Among soldiers, it was generally agreed that there were two types of weather in Vietnam: Hot and dry or hot and wet. I can’t argue with that. We either had mud trying to pull the boots off our feet, or dust getting into everything, including our noses.
The monsoon season was very impressive. It included torrential down pours and spectacular displays of lightning. I even saw St. Elmo’s Fire once.
Even though the heavy rains made us miserable at times, I think lightning concerned me more than anything. Our radar tower was a lightning rod, if there ever was one. Yeah, it was grounded, but there were still multiple cables snaking their way to our radar van.
Our radar was of little use during heavy rains. During those moments, we simply put the radar on automatic search and then pushed back from from the console (the lightning thing) and wrote letters home.

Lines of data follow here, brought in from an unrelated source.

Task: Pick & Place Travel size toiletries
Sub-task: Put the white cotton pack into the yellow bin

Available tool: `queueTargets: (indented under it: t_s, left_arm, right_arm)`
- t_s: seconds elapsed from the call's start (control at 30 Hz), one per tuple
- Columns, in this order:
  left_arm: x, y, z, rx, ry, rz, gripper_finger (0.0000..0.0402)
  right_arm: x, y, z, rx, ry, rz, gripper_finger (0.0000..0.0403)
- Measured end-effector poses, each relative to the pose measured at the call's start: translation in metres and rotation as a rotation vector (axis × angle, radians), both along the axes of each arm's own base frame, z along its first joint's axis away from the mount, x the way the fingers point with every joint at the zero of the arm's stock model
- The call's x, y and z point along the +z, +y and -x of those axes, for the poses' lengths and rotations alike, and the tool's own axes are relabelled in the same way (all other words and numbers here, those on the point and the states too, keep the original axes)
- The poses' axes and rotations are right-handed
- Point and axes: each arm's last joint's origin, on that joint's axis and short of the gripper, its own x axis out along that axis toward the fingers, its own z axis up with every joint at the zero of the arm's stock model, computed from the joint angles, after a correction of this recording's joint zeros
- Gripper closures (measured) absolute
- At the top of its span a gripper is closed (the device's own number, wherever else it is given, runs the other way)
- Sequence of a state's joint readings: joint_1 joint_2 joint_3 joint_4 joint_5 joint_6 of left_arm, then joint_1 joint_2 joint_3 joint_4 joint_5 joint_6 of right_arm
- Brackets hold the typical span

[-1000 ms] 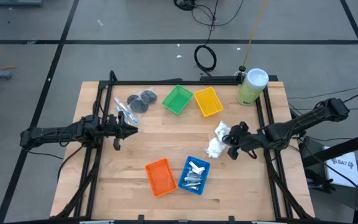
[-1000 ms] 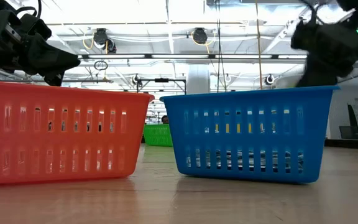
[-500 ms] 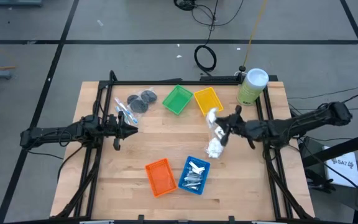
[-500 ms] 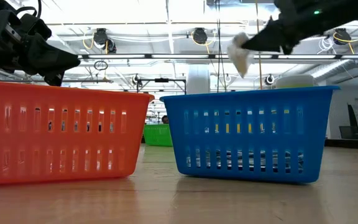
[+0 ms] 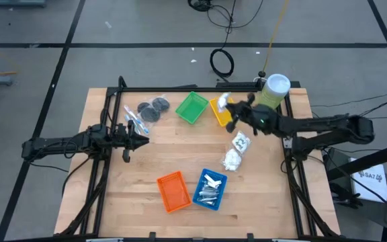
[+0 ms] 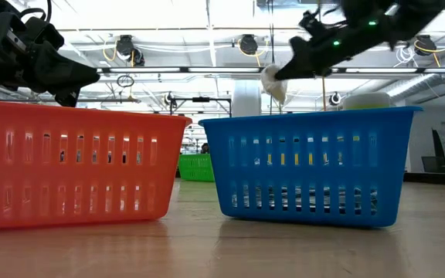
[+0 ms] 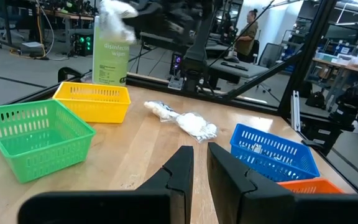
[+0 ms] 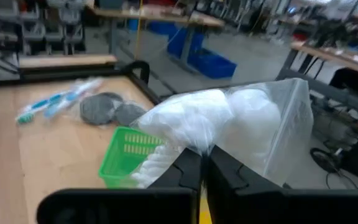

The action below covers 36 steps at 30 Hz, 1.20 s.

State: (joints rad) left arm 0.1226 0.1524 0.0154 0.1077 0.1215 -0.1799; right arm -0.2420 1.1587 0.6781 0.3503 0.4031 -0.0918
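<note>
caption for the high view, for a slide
Right gripper holds a white packet over the yellow tray; left gripper waits at the table's left.

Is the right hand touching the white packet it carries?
Touching: the right wrist view shows the right hand pinching the white packet's clear wrapper.

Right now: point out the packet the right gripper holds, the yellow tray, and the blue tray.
packet (image 8: pixel 229 121), right wrist view, bulging middle
yellow tray (image 7: pixel 93 101), left wrist view, front wall
blue tray (image 6: pixel 307 166), low view, slotted front wall
</note>
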Motion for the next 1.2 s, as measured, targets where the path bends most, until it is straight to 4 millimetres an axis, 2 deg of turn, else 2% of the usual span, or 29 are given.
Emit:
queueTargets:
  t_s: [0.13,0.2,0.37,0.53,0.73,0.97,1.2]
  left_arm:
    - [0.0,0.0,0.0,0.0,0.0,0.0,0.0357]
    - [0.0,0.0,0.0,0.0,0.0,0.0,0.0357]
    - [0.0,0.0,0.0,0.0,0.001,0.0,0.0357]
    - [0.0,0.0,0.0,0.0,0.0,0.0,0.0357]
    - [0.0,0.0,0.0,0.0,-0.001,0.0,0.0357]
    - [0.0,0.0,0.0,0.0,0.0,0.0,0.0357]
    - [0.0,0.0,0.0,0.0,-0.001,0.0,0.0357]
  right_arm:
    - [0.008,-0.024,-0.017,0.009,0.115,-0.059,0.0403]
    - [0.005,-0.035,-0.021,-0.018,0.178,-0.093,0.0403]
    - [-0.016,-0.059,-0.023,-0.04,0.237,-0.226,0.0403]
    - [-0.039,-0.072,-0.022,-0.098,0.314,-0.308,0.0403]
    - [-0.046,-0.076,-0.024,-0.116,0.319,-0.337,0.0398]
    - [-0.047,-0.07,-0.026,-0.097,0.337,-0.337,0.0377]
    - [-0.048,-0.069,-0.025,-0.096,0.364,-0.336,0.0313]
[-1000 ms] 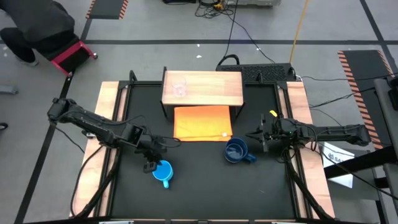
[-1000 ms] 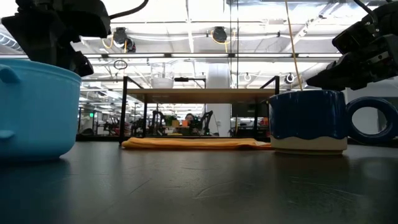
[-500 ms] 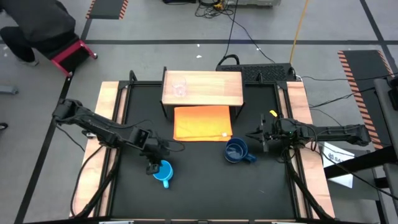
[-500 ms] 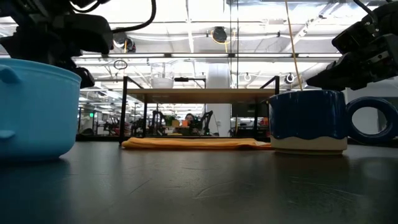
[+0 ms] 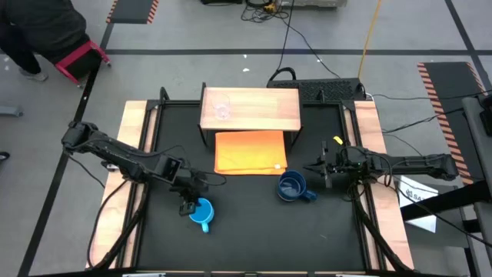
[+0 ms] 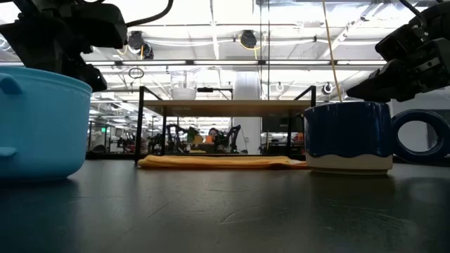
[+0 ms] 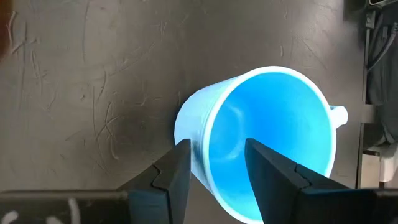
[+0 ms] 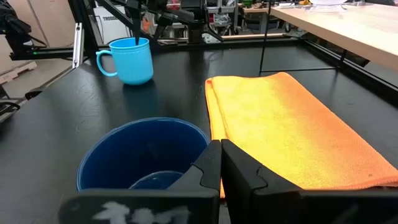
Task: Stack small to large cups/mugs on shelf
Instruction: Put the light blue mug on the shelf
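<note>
The light-blue mug (image 5: 201, 214) stands upright on its base on the black table, handle toward the near edge. My left gripper (image 7: 217, 168) is open and points steeply down at the mug's left wall (image 7: 202, 134), one finger outside and one inside; no touch shows. The dark-blue mug (image 5: 292, 187) stands upright right of centre. My right gripper (image 5: 321, 171) is shut and hovers level just right of it, apart from it. A tiny clear glass cup (image 5: 222, 109) stands on the light-wood shelf (image 5: 261, 108) at the back.
A folded orange cloth (image 5: 250, 151) lies flat in front of the shelf, between the two mugs and the shelf's black frame. Wooden side rails (image 5: 135, 123) border the black tabletop. A person (image 5: 46, 27) is beyond the table's far left corner.
Nothing on the table has visibly changed. The person beyond the far left corner has shifted, and the red thing beside them has moved further left.
</note>
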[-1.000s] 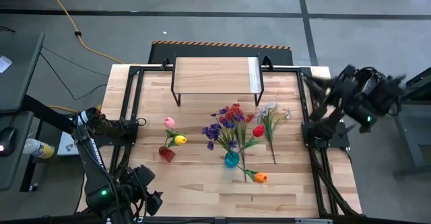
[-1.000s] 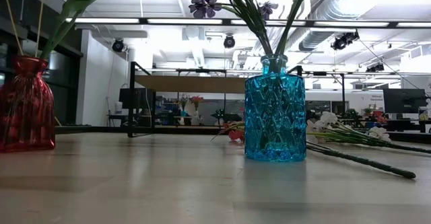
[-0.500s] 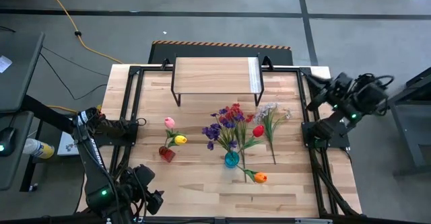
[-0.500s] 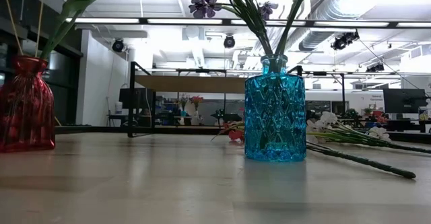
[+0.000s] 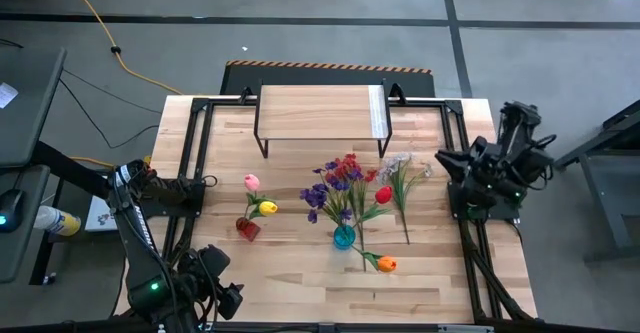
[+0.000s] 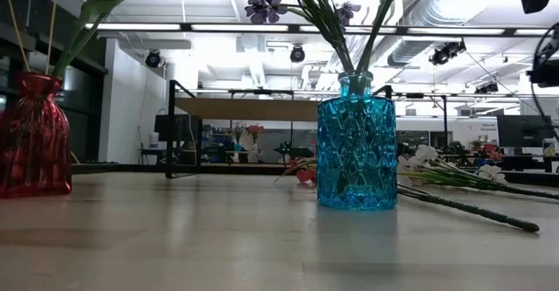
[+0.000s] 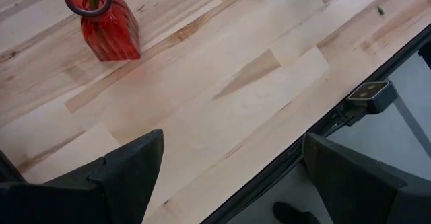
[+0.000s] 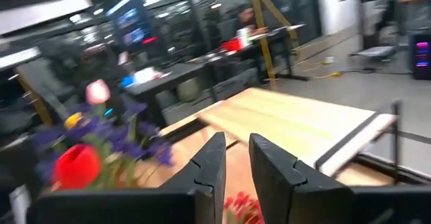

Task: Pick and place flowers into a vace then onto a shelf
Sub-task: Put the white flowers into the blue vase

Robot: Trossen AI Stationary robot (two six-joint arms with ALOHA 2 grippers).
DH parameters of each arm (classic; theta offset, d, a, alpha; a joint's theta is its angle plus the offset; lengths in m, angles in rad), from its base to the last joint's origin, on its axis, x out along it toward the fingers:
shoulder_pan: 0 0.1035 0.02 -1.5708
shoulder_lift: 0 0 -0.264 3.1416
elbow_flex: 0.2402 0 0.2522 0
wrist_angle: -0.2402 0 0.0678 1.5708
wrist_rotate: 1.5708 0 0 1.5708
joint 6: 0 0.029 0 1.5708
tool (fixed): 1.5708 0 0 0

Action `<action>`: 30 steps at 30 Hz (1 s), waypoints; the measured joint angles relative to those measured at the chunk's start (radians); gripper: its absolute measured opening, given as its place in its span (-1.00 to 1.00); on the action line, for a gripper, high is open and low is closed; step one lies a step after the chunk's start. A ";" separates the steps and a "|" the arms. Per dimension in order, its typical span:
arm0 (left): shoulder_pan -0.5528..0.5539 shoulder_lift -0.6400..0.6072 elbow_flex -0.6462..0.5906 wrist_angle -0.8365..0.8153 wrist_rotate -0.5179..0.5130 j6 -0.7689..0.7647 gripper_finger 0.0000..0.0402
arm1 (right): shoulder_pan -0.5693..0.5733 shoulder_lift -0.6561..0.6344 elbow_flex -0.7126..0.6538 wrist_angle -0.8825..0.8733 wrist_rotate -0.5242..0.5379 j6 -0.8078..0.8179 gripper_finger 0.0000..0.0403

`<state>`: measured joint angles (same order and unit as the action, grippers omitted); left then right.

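Two grippers flank the slatted wooden desk (image 5: 300, 283): left gripper (image 7: 229, 177) wide open at the near-left corner, right gripper (image 8: 232, 160) (nearly closed, empty) above the right edge.

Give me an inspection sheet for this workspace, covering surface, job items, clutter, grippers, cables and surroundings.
Surface: wooden slatted table, bare at the front.
Job's things: blue vase holds purple and red flowers; red vase holds the pink tulip and yellow tulip; orange tulip and whitish spray lie loose; shelf carries nothing.
Clutter: nothing seen.
Grippers: left gripper open, at the front left corner; right gripper nearly closed, empty, at the right edge.
Cables: yellow cable on the floor.
Surroundings: grey floor, striped tape.
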<state>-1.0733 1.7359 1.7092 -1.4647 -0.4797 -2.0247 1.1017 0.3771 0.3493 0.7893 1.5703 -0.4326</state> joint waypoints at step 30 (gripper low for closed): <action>0.000 0.000 0.000 0.028 -0.001 -0.076 0.93 | -0.282 -0.061 0.218 0.062 -0.237 -0.757 -0.71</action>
<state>-1.0733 1.7359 1.7092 -1.4363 -0.4806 -2.1009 0.8193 0.3166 0.5671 0.8511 1.3331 -1.1898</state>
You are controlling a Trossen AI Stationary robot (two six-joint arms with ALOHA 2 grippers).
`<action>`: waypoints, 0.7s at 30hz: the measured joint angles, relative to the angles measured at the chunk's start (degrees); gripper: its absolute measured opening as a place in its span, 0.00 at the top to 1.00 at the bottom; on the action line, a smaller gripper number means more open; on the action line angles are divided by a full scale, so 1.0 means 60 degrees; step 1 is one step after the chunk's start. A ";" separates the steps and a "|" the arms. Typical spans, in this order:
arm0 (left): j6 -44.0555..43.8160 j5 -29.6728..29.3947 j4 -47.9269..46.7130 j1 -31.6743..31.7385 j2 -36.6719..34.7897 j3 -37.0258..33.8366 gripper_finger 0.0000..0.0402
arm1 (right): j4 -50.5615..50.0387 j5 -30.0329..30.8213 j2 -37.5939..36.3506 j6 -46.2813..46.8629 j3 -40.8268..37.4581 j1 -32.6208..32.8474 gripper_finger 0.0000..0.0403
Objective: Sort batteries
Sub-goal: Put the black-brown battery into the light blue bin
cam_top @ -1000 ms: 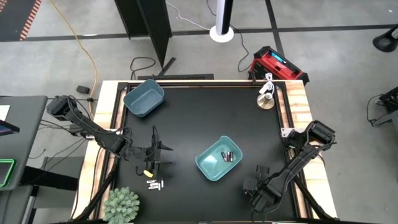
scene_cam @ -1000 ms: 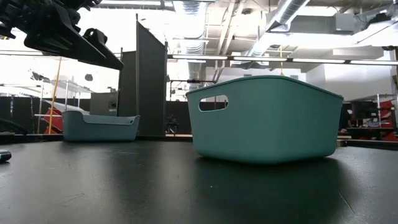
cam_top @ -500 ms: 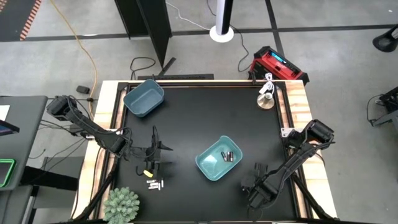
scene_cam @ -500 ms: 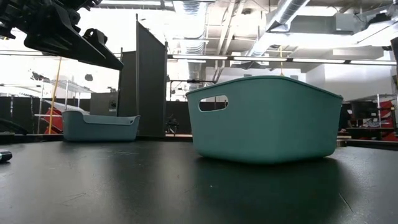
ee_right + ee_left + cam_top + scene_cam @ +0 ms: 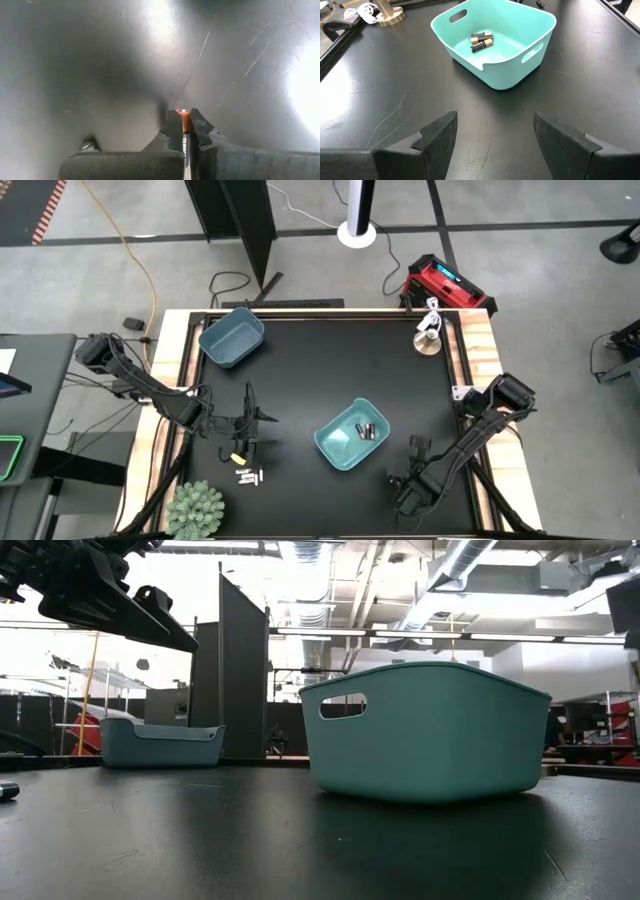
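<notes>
From above, the black table (image 5: 330, 370) carries two blue bins: a darker one (image 5: 231, 337) near the far left corner and a teal bin (image 5: 351, 436) right of centre, with two dark batteries (image 5: 366, 431) lying side by side on its floor. A few white batteries (image 5: 248, 477) lie loose on the table near the front left, just beside a green plant (image 5: 196, 509) at the table's edge. The left gripper (image 5: 243, 442) hangs over the table just behind those white cells, and the right gripper (image 5: 405, 482) sits low near the front right, just beside the teal bin. In the low view the teal bin (image 5: 425, 730) fills the middle, the darker bin (image 5: 160, 742) stands well behind it to the left, and a dark arm (image 5: 95, 585) crosses the upper left corner. The left wrist view shows the left gripper (image 5: 495, 137) with its two fingers (image 5: 437, 140) spread wide and nothing between them, facing the teal bin (image 5: 495, 42) where the two dark batteries (image 5: 481, 41) rest touching each other. The right wrist view shows the right gripper (image 5: 186, 131) clamped on a battery with a copper-coloured tip (image 5: 184, 119), held just above the scratched tabletop (image 5: 100, 75).
</notes>
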 joint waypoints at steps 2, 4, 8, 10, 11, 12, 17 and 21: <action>0.0000 0.0000 0.0000 0.0001 0.0000 0.0000 0.36 | -0.0430 0.0006 -0.0001 -0.0045 0.0236 0.0004 0.99; 0.0000 0.0000 0.0000 0.0004 0.0000 0.0000 0.36 | -0.0733 0.0057 -0.0058 -0.0146 0.0499 0.0007 0.99; 0.0000 0.0000 -0.0011 0.0004 0.0000 0.0000 0.36 | -0.1304 0.0505 -0.0229 -0.0415 0.1201 -0.0062 1.00; -0.0010 0.0000 -0.0018 0.0004 0.0000 0.0000 0.36 | -0.1484 0.1031 -0.0349 -0.0666 0.1655 -0.0135 1.00; -0.0013 0.0000 -0.0018 0.0000 0.0000 0.0000 0.36 | -0.1551 0.1306 -0.0395 -0.0805 0.1882 -0.0189 1.00; -0.0015 0.0002 -0.0018 0.0002 0.0000 0.0000 0.36 | -0.1619 0.1484 -0.0412 -0.0968 0.2087 -0.0261 1.00; -0.0036 0.0004 -0.0025 0.0003 0.0004 0.0000 0.36 | -0.1656 0.1466 -0.0412 -0.1931 0.2521 -0.0737 1.00; -0.0069 0.0004 -0.0034 -0.0004 0.0004 0.0000 0.36 | -0.1581 0.0725 -0.0316 -0.2386 0.2176 -0.0866 0.99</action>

We had a very close encounter with a lightning strike while based at the ARVN Basic Combat Training Camp near Ben Soi. The ARVN trainees trained during the day and pulled for-real guard duty during the night (OJT – On the Job Training). We got hammered with monsoon one memorable night. Thunder and lightning everywhere. Then BOOM, a lightning bolt struck about 150 feet from our radar tower. As it turned out, the lightning bolt hit a guard firing position on the camp perimeter, electrocuting a trainee. There was a Vietnamese Funeral the next day. I still find it amazing that the lightning bolt didn’t hit our 84 foot radar tower close by. Fate takes endless turns.